* WORK REQUIRED *
Only lines containing the word "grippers" are needed; pull them out of the material.

[RECORDED INFORMATION Boundary: Start]

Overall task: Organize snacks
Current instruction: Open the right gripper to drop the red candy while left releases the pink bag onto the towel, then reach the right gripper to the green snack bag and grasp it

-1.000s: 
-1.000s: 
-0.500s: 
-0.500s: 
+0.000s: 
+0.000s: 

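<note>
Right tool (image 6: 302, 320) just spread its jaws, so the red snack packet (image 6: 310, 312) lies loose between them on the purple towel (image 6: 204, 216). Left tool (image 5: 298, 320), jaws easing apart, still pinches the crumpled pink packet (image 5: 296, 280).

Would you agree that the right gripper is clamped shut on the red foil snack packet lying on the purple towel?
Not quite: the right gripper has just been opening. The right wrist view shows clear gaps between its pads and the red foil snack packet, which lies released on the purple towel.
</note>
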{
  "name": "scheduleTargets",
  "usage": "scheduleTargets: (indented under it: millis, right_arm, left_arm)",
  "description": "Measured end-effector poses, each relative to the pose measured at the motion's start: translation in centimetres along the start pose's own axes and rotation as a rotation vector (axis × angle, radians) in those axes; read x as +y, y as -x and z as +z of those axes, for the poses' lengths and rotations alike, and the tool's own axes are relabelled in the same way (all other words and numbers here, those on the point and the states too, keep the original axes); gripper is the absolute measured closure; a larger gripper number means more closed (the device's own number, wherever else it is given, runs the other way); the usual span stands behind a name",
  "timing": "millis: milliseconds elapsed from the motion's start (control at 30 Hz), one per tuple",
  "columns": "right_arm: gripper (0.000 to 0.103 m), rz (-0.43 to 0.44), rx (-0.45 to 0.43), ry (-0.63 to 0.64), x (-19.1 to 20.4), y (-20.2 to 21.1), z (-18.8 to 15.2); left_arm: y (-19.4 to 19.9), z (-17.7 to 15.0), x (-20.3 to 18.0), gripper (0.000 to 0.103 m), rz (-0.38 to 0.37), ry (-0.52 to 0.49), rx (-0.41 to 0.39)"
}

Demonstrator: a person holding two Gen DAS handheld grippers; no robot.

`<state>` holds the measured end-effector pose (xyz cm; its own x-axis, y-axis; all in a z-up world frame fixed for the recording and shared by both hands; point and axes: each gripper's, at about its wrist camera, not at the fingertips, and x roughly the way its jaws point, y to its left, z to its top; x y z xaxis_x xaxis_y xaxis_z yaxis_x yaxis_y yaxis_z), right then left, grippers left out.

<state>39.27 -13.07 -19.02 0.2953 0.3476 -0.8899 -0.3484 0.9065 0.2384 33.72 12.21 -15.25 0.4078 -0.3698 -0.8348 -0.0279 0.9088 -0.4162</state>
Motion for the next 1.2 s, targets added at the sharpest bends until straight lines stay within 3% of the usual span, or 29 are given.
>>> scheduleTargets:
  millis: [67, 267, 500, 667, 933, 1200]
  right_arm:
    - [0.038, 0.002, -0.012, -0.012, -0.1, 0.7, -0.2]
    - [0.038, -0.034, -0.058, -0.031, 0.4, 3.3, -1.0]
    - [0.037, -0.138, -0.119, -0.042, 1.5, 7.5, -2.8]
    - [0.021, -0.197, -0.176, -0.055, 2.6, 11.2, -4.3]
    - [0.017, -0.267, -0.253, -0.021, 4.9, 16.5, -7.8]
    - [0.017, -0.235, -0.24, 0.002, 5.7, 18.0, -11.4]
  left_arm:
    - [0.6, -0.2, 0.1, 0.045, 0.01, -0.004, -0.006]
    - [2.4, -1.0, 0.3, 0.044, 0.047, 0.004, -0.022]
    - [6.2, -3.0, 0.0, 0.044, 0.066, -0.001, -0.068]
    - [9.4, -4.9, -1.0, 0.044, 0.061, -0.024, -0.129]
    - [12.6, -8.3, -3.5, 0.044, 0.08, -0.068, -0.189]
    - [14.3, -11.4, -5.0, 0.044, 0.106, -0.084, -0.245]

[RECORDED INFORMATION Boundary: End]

* ANSWER BELOW *
Demonstrator: a person holding two Gen DAS handheld grippers; no robot.
`<state>` holds the measured end-effector pose (xyz cm; its own x-axis, y-axis; all in a z-up world frame fixed for the recording and shared by both hands; point and axes: each gripper's, at about its wrist camera, not at the fingertips, and x roughly the way its jaws point, y to its left, z to its top; x y z xaxis_x xaxis_y xaxis_z yaxis_x yaxis_y yaxis_z), right then left, grippers left out.

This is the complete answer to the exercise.